#### [Exercise prompt]
Within the records below, find each line with the word "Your" and copy it out.
▼▼▼
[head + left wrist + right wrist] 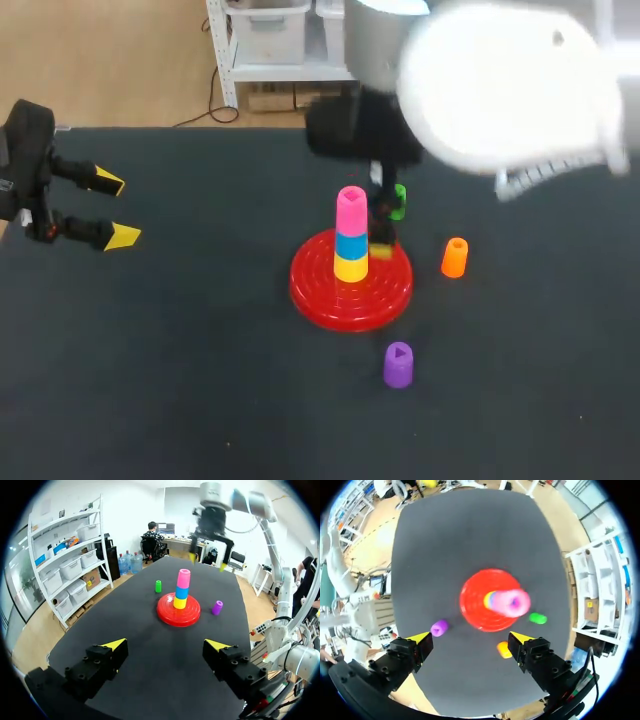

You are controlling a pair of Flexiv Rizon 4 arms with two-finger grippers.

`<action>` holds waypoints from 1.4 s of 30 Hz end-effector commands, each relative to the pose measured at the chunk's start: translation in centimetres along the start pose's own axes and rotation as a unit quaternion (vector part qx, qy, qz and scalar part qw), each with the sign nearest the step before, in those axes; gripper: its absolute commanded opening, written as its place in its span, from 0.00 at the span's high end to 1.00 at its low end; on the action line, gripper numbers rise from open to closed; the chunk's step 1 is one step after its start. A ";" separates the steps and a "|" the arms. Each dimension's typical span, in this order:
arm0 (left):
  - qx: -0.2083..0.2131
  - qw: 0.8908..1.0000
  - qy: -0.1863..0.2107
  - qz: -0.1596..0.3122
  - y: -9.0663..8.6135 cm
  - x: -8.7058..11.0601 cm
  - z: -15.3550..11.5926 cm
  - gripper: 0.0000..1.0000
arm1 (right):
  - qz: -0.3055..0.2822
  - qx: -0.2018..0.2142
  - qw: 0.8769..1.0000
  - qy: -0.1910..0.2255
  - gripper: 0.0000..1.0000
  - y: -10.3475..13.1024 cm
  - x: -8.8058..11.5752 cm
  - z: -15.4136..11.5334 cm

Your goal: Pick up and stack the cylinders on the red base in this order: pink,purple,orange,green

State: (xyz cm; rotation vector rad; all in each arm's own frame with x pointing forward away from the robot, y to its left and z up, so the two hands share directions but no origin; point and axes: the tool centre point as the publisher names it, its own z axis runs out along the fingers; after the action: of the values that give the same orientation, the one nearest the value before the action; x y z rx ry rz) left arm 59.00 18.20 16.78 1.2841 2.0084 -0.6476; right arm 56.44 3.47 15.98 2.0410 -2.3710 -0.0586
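pink cylinder (pixel 351 205) tops the red base (pixel 310 290) stack, so right gripper (pixel 470 637) hangs spread and empty above it; purple cylinder (pixel 398 364) probably next.

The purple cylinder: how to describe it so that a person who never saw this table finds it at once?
Find the red base in the middle of the table, carrying a yellow, blue and pink stack. The purple cylinder stands alone just beyond its rim, on the side nearest the head camera. The other loose pieces, an orange cylinder and a green cylinder, stand elsewhere.
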 end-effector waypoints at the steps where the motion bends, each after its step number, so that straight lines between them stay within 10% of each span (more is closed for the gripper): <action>1: 0.000 1.000 -0.003 0.002 0.0 0.2 0.1 0.00 | -0.004 0.042 0.998 -0.054 0.00 3.4 2.4 3.0; 14: 0.000 1.000 -0.003 0.002 0.0 0.2 0.1 0.00 | -0.033 0.040 0.998 -0.023 0.00 5.3 3.9 9.0; 42: 0.000 1.000 -0.003 0.002 0.0 0.2 0.1 0.00 | -0.049 0.012 0.999 -0.012 0.00 6.3 2.5 11.2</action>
State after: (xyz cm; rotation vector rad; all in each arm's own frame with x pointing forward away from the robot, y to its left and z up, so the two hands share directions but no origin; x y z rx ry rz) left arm 59.01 18.20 16.78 1.2842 2.0084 -0.6477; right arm 49.63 1.29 5.61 2.1807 -2.3128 -0.0761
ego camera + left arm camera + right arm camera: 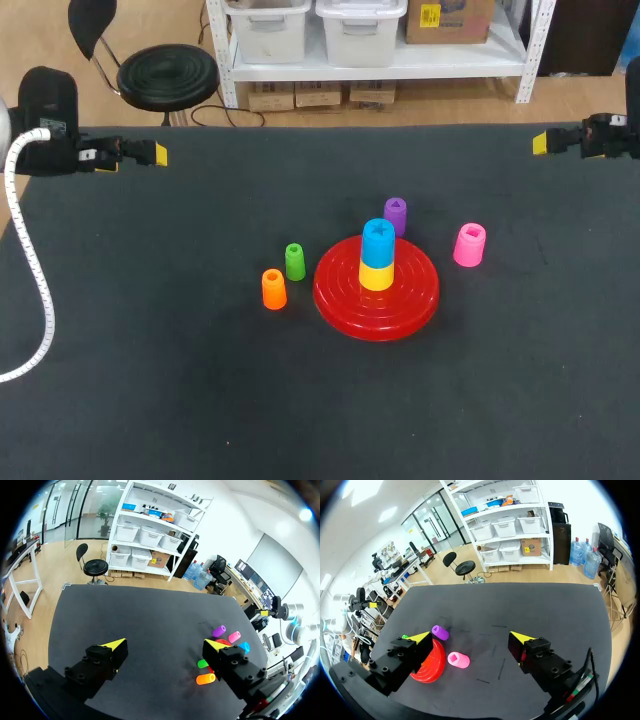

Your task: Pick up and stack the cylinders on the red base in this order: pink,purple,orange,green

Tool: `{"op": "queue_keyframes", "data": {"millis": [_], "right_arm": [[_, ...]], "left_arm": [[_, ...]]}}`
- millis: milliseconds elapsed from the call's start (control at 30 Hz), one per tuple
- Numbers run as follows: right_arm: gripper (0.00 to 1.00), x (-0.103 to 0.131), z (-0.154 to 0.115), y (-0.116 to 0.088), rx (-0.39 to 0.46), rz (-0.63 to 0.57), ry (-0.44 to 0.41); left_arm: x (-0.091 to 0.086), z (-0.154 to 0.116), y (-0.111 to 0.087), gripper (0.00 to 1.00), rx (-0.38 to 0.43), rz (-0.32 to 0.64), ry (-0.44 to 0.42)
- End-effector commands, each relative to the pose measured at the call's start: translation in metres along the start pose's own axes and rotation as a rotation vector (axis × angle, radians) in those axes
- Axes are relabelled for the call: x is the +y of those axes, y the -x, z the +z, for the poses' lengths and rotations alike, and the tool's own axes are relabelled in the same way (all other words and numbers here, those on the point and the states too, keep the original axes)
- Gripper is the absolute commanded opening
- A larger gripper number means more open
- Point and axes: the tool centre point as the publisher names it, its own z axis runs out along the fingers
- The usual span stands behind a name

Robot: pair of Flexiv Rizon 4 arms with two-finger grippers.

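Just right of centre in the head view, the red base [335, 290] is seen lying flat on the black table [150, 380]. A yellow cylinder [376, 277] is stood on its middle and a blue cylinder [377, 242] is stacked on that. The purple cylinder [395, 216] is placed upright just above the base in the frame, near its far rim. The pink cylinder [469, 245] is set to the right of the base, apart from it. To the left, the green cylinder [294, 261] and the orange cylinder [273, 289] are found close together, the orange one lower and further left. At the upper left of the frame the left gripper [158, 154] is held near the table's far edge, and at the upper right the right gripper [540, 143] likewise. In the wrist views the fingers of each are shown spread wide, with only bare table between them.
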Motion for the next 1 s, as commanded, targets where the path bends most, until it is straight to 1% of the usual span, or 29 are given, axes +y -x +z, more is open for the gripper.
{"op": "queue_keyframes", "data": {"millis": [33,267,333,400,500,533,567,600,633,667,700,733,767,800,833,1000], "right_arm": [[1.00,0.000,0.000,0.000,0.000,0.000,-0.001],[1.00,0.000,0.000,0.000,0.000,0.000,-0.001],[1.00,0.000,0.000,0.000,0.000,0.000,-0.001],[1.00,0.000,0.000,0.000,0.000,0.000,-0.001],[1.00,0.000,0.000,0.000,0.000,0.000,-0.001],[1.00,0.000,0.000,0.000,0.000,0.000,-0.001],[1.00,0.000,0.000,0.000,0.000,0.000,-0.001],[1.00,0.000,0.000,0.000,0.000,0.000,-0.001],[1.00,0.000,0.000,0.000,0.000,0.000,-0.001],[1.00,0.000,0.000,0.000,0.000,0.000,-0.001],[1.00,0.000,0.000,0.000,0.000,0.000,-0.001],[1.00,0.000,0.000,0.000,0.000,0.000,-0.001],[1.00,0.000,0.000,0.000,0.000,0.000,-0.001],[1.00,0.000,0.000,0.000,0.000,0.000,-0.001],[1.00,0.000,0.000,0.000,0.000,0.000,-0.001],[1.00,0.000,0.000,0.000,0.000,0.000,-0.001]], "left_arm": [[-0.002,0.000,0.001,1.00,0.005,-0.002,0.008],[-0.002,0.000,0.001,1.00,0.005,-0.002,0.008],[-0.005,-0.002,0.002,1.00,-0.011,0.062,-0.015],[-0.009,-0.006,0.003,1.00,-0.036,0.166,-0.023],[-0.016,-0.013,0.005,1.00,-0.072,0.298,-0.093],[-0.020,-0.017,0.004,1.00,-0.074,0.374,-0.153],[-0.022,-0.020,0.004,1.00,-0.084,0.419,-0.183],[-0.024,-0.022,0.003,1.00,-0.063,0.492,-0.244],[-0.026,-0.024,0.002,1.00,-0.061,0.542,-0.273],[-0.027,-0.027,0.002,1.00,-0.070,0.573,-0.336],[-0.028,-0.031,0.002,1.00,-0.060,0.603,-0.409],[-0.026,-0.032,0.003,1.00,-0.078,0.628,-0.434],[-0.026,-0.035,0.005,1.00,-0.105,0.615,-0.448],[-0.025,-0.037,0.008,1.00,-0.115,0.577,-0.474],[-0.022,-0.038,0.011,1.00,-0.120,0.531,-0.463],[-0.022,-0.038,0.011,1.00,-0.120,0.531,-0.463]]}}
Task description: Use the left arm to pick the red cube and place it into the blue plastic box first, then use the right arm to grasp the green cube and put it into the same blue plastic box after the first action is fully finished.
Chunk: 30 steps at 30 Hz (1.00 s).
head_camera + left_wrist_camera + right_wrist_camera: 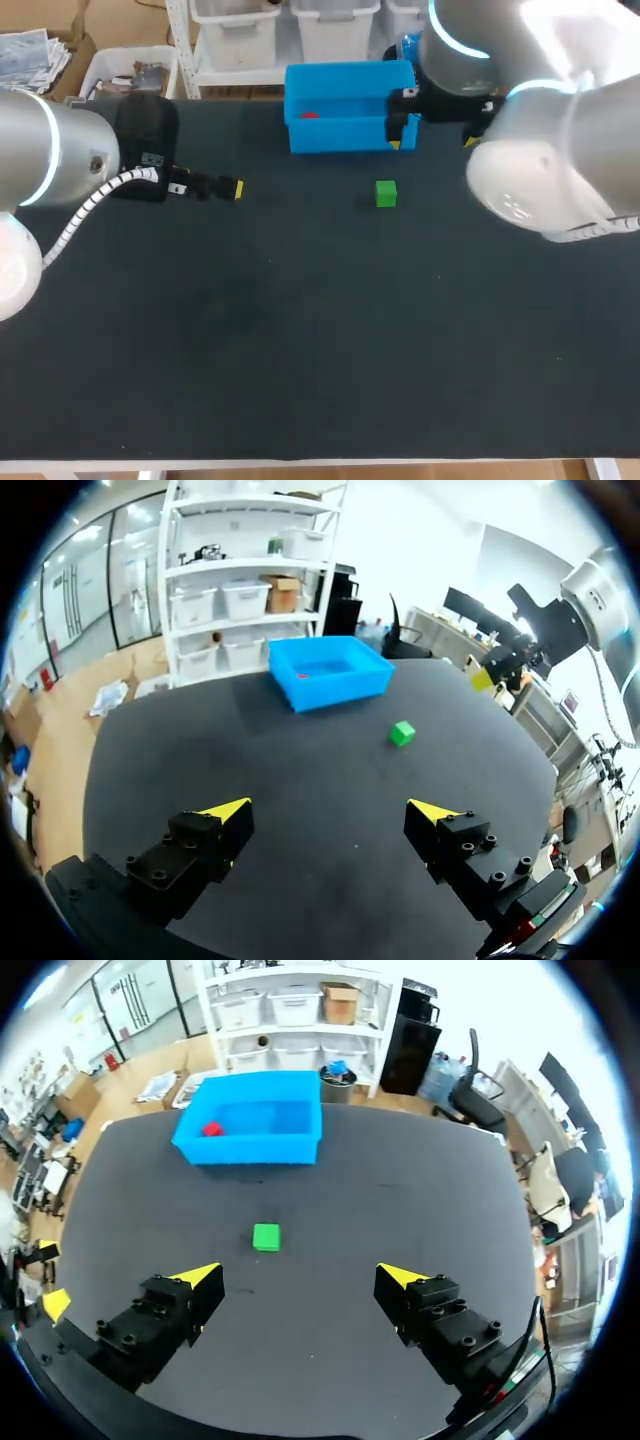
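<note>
The red cube (308, 114) lies inside the blue plastic box (340, 135), near its left end, at the back of the dark table. The green cube (386, 193) sits on the mat in front of the box. My left gripper (331, 810) is open and empty, back from the box and to the left of the green cube (402, 733). In the head view the left gripper (228, 188) hangs at the left. My right gripper (298, 1278) is open and empty, raised above the table, with the green cube (266, 1237) ahead of it and the box (250, 1148) beyond.
My right arm (540, 160) looms over the table's back right corner beside the box. The table's white front edge (320, 468) runs along the near side. Dark mat stretches between the green cube and that edge.
</note>
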Available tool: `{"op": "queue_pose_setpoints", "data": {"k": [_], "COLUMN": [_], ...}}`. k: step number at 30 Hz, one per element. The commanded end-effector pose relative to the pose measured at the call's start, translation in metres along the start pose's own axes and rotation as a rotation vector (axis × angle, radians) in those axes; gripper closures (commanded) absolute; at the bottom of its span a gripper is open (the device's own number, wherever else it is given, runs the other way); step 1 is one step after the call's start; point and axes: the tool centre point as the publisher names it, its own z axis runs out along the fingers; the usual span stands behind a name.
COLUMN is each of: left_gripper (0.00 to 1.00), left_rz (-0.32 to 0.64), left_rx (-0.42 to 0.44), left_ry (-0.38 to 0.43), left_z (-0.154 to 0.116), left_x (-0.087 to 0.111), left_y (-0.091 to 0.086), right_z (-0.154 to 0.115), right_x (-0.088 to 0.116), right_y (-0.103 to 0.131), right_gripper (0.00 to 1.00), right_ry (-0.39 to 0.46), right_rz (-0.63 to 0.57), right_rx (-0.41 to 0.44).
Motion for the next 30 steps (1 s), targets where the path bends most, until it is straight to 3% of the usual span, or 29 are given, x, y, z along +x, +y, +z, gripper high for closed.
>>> {"op": "queue_pose_setpoints", "data": {"k": [1, 10, 19, 30], "left_gripper": [0.0, 0.0, 0.0, 0.0], "left_rz": [0.001, 0.001, 0.001, 0.001], "left_rx": [0.008, 0.008, 0.008, 0.008], "left_ry": [-0.002, -0.002, -0.002, -0.002], "left_z": [0.0, 0.0, 0.0, 0.0], "left_x": [0.0, 0.0, 0.0, 0.0], "left_y": [0.002, 0.002, 0.002, 0.002], "right_z": [-0.002, 0.001, 0.034, 0.082], "right_x": [0.002, 0.001, -0.01, -0.012], "right_y": [0.002, 0.003, 0.007, 0.018], "right_gripper": [0.0, 0.0, 0.0, 0.0], "right_ry": [-0.007, -0.005, 0.042, 0.05], "right_rz": [0.003, 0.016, 0.056, 0.004], "right_rx": [0.131, 0.125, 0.074, 0.0]}}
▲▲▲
#### [Exercise answer]
Your goal: Pick up and stack the cylinders on the red base in this order: pink,purple,orange,green
Your task: Pick up and stack the cylinders on the red base in this order: pink,purple,orange,green

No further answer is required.